• WHAT TO DO:
Search the entries for the word "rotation". Copy every line that holds it.

• RECORDS FOR PROCESSING:

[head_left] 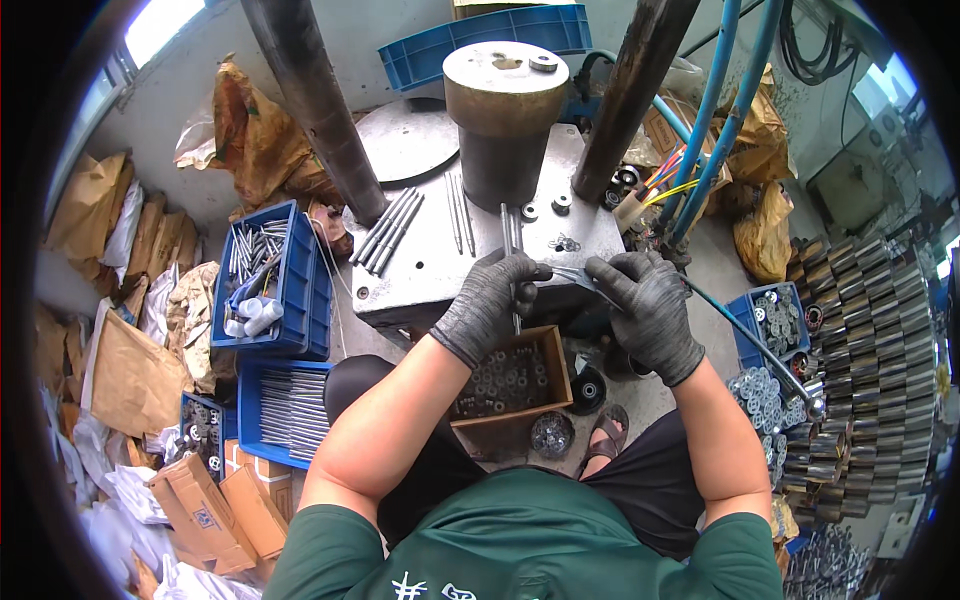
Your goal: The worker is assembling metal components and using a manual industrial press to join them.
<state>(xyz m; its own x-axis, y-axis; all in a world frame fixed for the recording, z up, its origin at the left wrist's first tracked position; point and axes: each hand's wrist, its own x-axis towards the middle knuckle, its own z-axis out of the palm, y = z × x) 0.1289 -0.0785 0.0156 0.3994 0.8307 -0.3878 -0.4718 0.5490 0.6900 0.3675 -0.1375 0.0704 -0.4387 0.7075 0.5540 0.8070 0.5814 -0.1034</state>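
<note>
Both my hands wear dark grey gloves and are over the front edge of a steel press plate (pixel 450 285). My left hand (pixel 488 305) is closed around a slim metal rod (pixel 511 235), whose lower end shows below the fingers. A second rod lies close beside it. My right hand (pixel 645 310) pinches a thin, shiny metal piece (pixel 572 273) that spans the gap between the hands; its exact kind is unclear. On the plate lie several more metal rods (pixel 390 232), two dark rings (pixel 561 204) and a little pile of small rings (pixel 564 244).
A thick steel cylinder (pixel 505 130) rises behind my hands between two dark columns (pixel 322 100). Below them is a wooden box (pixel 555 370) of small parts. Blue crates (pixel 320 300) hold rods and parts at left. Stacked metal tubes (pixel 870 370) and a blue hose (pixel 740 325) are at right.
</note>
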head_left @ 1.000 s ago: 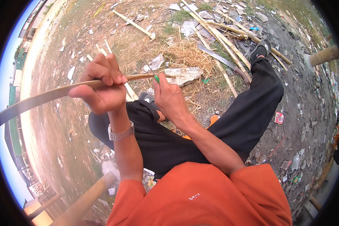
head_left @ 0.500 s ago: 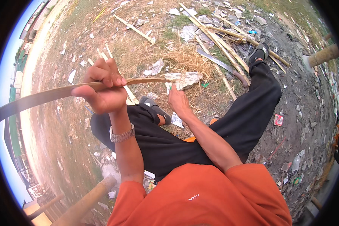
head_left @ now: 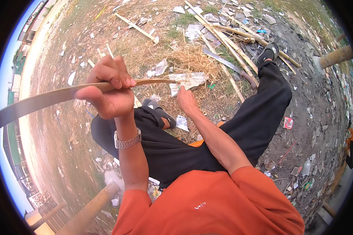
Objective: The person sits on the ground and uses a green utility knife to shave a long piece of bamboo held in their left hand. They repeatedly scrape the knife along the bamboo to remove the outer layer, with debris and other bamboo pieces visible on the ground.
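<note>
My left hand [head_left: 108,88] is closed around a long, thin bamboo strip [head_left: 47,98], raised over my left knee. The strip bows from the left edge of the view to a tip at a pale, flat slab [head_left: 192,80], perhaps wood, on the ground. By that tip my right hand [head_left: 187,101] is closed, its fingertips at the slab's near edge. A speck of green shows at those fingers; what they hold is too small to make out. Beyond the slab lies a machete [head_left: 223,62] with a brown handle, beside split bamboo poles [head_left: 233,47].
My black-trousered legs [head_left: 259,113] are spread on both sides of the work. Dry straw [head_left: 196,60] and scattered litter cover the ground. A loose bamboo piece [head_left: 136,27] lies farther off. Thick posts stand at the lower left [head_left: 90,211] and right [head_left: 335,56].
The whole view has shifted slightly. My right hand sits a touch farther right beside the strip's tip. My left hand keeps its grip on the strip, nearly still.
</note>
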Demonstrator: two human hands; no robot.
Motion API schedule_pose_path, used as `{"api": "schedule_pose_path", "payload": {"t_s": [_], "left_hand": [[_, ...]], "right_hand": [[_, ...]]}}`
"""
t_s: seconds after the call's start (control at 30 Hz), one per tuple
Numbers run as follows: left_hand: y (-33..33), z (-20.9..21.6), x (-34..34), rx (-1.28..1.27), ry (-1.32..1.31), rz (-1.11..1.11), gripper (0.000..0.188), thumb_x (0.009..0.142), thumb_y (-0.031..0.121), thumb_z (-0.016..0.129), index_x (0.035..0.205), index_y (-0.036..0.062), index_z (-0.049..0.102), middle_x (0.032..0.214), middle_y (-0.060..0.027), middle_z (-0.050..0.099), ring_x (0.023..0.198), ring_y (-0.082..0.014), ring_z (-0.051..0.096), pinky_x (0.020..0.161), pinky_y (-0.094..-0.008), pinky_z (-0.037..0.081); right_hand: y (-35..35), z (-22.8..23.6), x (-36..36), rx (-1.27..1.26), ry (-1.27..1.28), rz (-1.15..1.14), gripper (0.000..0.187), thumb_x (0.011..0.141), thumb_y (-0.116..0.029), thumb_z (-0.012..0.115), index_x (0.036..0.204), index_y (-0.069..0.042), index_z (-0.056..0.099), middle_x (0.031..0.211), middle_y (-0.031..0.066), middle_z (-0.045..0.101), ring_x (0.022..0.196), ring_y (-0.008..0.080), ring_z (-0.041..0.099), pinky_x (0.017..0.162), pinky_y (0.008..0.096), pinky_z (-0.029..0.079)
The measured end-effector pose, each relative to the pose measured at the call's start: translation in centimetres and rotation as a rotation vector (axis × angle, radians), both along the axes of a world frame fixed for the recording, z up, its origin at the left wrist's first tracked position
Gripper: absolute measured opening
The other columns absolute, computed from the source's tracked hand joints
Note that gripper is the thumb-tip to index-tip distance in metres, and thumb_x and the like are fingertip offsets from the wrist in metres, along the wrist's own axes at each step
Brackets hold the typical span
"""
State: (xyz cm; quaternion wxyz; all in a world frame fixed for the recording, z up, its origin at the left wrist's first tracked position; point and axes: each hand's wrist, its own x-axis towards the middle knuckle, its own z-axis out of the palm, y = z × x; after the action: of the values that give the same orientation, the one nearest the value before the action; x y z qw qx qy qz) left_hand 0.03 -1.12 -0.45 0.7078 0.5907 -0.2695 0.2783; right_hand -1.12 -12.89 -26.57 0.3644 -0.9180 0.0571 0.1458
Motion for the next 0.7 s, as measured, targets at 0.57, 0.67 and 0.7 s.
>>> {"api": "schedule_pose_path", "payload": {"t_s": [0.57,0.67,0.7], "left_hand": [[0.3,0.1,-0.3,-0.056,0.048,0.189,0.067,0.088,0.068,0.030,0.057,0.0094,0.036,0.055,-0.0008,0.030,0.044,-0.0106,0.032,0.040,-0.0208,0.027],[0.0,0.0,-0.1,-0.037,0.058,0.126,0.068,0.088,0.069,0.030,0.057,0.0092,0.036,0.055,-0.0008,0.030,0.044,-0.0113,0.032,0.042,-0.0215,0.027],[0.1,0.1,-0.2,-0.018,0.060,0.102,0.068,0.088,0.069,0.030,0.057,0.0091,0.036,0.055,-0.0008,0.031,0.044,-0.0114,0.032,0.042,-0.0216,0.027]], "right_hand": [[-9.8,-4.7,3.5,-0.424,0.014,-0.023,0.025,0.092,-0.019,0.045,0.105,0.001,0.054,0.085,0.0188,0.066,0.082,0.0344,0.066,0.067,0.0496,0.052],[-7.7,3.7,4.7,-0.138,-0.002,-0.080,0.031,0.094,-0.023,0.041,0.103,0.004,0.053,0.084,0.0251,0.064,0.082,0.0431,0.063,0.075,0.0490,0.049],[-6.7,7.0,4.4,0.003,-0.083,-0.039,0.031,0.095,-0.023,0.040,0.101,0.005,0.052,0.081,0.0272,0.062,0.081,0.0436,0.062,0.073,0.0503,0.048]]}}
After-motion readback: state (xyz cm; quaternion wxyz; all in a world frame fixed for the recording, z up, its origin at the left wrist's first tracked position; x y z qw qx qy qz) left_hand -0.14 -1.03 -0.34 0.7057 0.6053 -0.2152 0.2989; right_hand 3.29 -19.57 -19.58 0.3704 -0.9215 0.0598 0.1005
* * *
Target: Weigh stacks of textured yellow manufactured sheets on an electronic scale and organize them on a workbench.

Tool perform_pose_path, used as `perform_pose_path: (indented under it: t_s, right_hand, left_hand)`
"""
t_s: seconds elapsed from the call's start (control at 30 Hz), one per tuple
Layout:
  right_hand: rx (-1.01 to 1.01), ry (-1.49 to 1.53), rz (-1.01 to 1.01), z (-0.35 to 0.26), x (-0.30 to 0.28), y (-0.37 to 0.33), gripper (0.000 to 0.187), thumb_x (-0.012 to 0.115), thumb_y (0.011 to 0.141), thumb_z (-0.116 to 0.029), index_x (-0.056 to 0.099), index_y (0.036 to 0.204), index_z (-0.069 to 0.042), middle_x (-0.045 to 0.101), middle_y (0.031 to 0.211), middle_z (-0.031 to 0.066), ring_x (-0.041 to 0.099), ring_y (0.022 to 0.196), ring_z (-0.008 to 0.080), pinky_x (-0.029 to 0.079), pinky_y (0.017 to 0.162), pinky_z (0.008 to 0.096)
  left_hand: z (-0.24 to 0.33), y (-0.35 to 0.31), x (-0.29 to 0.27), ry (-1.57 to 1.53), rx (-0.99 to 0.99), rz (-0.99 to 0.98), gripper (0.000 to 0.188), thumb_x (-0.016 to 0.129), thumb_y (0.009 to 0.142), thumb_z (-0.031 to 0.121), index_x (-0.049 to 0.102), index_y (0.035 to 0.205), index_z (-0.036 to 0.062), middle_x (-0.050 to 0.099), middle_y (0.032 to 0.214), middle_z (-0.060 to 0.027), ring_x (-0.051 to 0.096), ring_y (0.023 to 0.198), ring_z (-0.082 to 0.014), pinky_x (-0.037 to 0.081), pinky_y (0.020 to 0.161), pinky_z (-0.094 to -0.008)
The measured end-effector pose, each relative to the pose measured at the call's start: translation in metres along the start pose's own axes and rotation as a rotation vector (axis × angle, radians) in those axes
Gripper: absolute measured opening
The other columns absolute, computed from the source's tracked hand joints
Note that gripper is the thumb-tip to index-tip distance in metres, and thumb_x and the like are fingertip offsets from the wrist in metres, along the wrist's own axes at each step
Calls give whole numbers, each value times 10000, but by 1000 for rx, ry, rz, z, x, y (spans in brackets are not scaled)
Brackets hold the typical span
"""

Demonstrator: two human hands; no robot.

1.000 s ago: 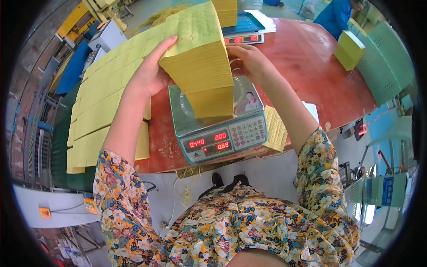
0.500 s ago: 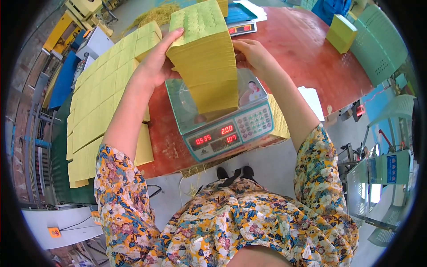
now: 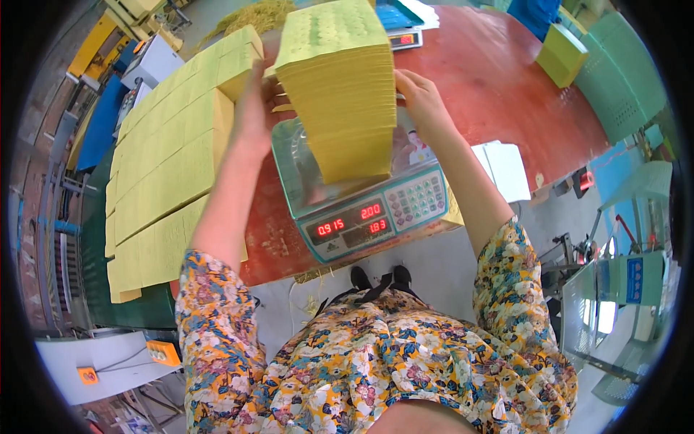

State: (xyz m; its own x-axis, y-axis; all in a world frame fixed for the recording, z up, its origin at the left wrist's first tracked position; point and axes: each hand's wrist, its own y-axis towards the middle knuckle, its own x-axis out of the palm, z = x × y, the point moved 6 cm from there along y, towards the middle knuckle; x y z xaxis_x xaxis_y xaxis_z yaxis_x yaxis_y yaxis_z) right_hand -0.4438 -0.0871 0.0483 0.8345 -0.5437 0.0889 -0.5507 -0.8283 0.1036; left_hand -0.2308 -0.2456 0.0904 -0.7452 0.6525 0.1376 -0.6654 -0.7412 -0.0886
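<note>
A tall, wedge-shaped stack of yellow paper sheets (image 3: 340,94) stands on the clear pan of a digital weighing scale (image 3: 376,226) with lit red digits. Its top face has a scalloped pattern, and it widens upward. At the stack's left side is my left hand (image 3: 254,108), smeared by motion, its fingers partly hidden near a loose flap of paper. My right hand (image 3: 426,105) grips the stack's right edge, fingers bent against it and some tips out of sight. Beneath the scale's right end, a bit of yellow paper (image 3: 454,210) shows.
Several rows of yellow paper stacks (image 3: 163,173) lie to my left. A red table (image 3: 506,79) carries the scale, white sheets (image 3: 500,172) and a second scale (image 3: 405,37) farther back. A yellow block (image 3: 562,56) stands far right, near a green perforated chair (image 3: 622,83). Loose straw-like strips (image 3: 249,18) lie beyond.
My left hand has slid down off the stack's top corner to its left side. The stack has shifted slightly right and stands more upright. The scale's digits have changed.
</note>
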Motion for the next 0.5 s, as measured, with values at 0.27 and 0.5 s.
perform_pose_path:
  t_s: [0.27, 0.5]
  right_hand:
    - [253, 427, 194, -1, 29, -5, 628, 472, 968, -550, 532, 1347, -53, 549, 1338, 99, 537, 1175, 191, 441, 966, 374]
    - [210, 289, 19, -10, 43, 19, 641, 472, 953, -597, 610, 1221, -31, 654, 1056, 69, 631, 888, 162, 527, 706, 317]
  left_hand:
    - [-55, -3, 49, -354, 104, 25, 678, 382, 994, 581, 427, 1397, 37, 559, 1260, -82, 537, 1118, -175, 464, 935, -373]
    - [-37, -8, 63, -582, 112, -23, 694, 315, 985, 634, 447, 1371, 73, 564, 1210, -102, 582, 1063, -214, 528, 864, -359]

• TASK SOLUTION:
The measured end-effector pose, each relative to the pose measured at the call's start: translation in centimetres and rotation as a rotation vector (axis × angle, radians), both along the axes of a world frame fixed for the recording, z up, its origin at the left wrist's first tracked position
The measured end-effector pose, each relative to the pose measured at the call's start: translation in metres along the start pose's own axes and rotation as a rotation vector (axis × angle, radians) in those axes

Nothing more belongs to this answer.